Poco a poco ella fue queriendo más: más tiempo con él, más estar al tanto de sus cosas, más control, más vida en común y más cariño. Cuando Juana descubrió lo de sus falsos viajes a China, él trató de engañarla con el cuento de que estaría más tiempo con ella. Compró un apartamento en la playa de Benicàssim para sus encuentros, mientras el resto de la familia pensaba que estaba fuera del país. Pero Juana se dio cuenta de que no todo el tiempo que simulaba estar de viaje lo pasaba con ella. Casas consiguió que no descubriera los combates ilegales, y ella creyó que se trataba de otras mujeres.
La única persona que realmente le importaba en el mundo era su hija. Su madre estuvo a punto de morir en el parto y nunca llegó a recuperarse, pero la niña creció como una rosa. Alba era lo mejor que tenía. Le hubiera gustado tener un hijo varón, pero después del parto su mujer no pudo volver a engendrar.
Pronto descubrió que su hija lo iba a llenar todo. Fue una joven brillante en sus estudios y, al cumplir la mayoría de edad, empezó a inculcarle sus propias aficiones. Lo acompañaba a los combates de boxeo pese al horror manifiesto de su madre.

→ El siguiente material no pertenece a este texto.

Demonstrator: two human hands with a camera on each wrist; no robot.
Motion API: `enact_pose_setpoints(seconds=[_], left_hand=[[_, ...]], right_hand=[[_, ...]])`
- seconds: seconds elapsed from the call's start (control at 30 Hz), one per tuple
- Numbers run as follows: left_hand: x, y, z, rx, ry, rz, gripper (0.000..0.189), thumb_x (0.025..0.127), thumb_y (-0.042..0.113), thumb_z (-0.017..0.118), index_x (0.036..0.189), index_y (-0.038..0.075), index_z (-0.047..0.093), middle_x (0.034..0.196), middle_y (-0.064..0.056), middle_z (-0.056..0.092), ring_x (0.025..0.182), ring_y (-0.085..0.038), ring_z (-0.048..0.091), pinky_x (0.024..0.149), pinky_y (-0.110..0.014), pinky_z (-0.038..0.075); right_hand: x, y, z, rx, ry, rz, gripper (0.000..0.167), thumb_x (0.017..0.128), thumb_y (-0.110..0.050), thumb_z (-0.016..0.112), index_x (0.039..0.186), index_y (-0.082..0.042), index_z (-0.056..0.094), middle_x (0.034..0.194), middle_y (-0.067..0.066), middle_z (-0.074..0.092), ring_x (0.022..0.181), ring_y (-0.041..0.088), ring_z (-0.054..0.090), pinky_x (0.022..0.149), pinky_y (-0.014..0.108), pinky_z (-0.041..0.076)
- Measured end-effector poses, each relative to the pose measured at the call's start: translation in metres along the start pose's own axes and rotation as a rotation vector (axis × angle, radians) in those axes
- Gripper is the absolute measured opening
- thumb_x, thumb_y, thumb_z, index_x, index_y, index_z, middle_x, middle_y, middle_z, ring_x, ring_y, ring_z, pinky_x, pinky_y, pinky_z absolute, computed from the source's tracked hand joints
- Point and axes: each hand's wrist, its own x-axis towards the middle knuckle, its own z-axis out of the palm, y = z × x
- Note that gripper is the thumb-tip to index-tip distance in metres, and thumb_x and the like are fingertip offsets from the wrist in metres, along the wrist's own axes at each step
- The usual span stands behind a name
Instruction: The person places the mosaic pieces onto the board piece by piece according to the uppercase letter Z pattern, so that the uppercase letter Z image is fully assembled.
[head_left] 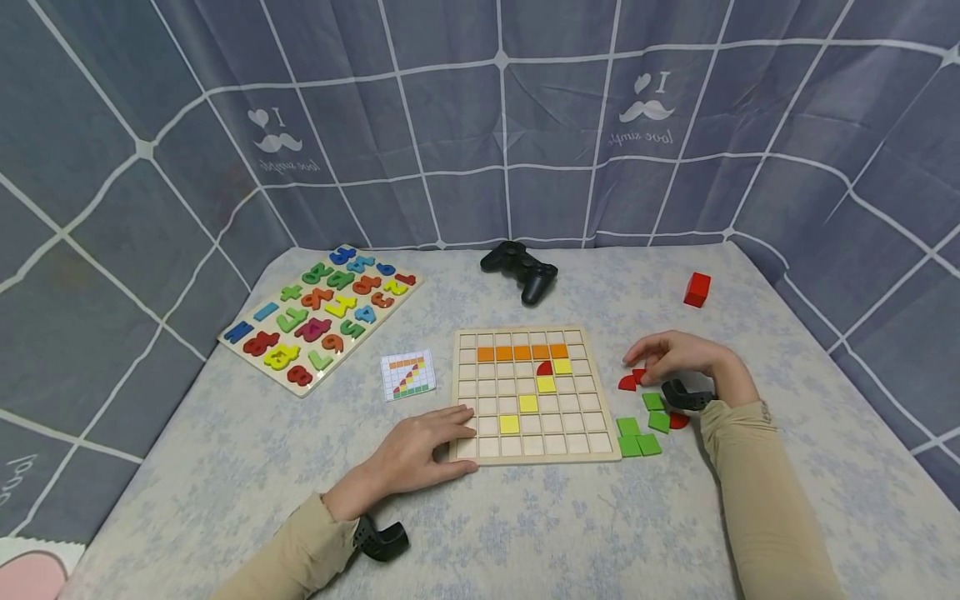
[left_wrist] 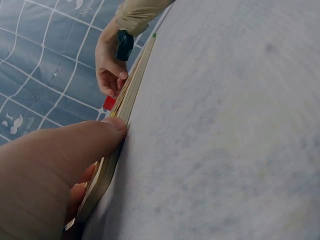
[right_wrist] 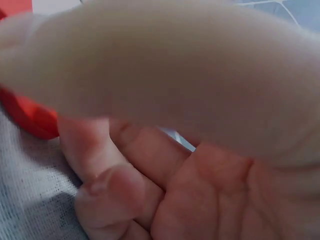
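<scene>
My left hand (head_left: 423, 446) rests at the near-left corner of a wooden grid board (head_left: 480, 452). Its thumb (left_wrist: 107, 132) touches the board's near edge, and its straight fingers lie over the left side. Orange squares (head_left: 522, 353) form a row on the board, above yellow squares (head_left: 528, 404) in a diagonal and one red quarter-circle (head_left: 545, 368). My right hand (head_left: 678, 353) is right of the board, over loose red pieces (head_left: 627, 383). Its thumb is at one red piece; whether it pinches it is unclear. The right wrist view shows curled fingers (right_wrist: 110, 195) and red pieces (right_wrist: 37, 120) beside the thumb.
Several green squares (head_left: 648, 444) lie by the board's right edge, near another red piece (head_left: 678, 421). A pattern card (head_left: 408, 375) is left of the board. Further back are a number puzzle board (head_left: 330, 321), a black game controller (head_left: 519, 268) and a red block (head_left: 697, 289).
</scene>
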Motion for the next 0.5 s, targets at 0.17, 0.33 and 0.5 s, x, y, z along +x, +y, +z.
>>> enact_pose_setpoints(seconds=[0.17,0.33,0.5], left_hand=[[0.000,0.000,0.000,0.004,0.004,0.008,0.044,0.084,0.049,0.065,0.112,0.014,0.069,0.132,-0.006,0.055,0.124,-0.018,0.049,0.098,-0.037,0.043],[0.000,0.000,0.000,0.000,0.010,0.012,0.045,0.084,0.048,0.066,0.112,0.014,0.069,0.132,-0.006,0.055,0.124,-0.019,0.049,0.098,-0.037,0.043],[0.000,-0.001,0.001,-0.002,0.011,0.013,0.045,0.084,0.047,0.066,0.112,0.014,0.070,0.132,-0.006,0.055,0.124,-0.019,0.049,0.098,-0.037,0.043]], right_hand=[[0.002,0.000,0.001,-0.020,0.006,0.008,0.035,0.081,0.001,0.067,0.113,0.011,0.058,0.067,0.001,0.051,0.057,0.010,0.043,0.056,0.024,0.042],[0.003,-0.004,0.004,-0.063,0.024,0.053,0.031,0.079,0.000,0.069,0.107,0.009,0.060,0.067,0.004,0.053,0.056,0.011,0.045,0.056,0.024,0.042],[0.002,-0.011,0.006,-0.112,0.047,0.099,0.025,0.078,-0.001,0.071,0.099,0.007,0.061,0.073,0.005,0.058,0.063,0.015,0.050,0.061,0.026,0.045]])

No escatimó ni un céntimo en todo lo que hiciera feliz a su hija. Financió el sueño de tener su propia editorial y se hizo cargo de todo, pese a que el negocio era una continua ruina. Pero aquello a Casas le daba igual, él pagaba y su hija, a cambio, traducía, corregía y publicaba libros de lo que a él más le gustaba: biografías de boxeadores, manuales de boxeo y todo tipo de publicaciones relacionadas con los cuadriláteros.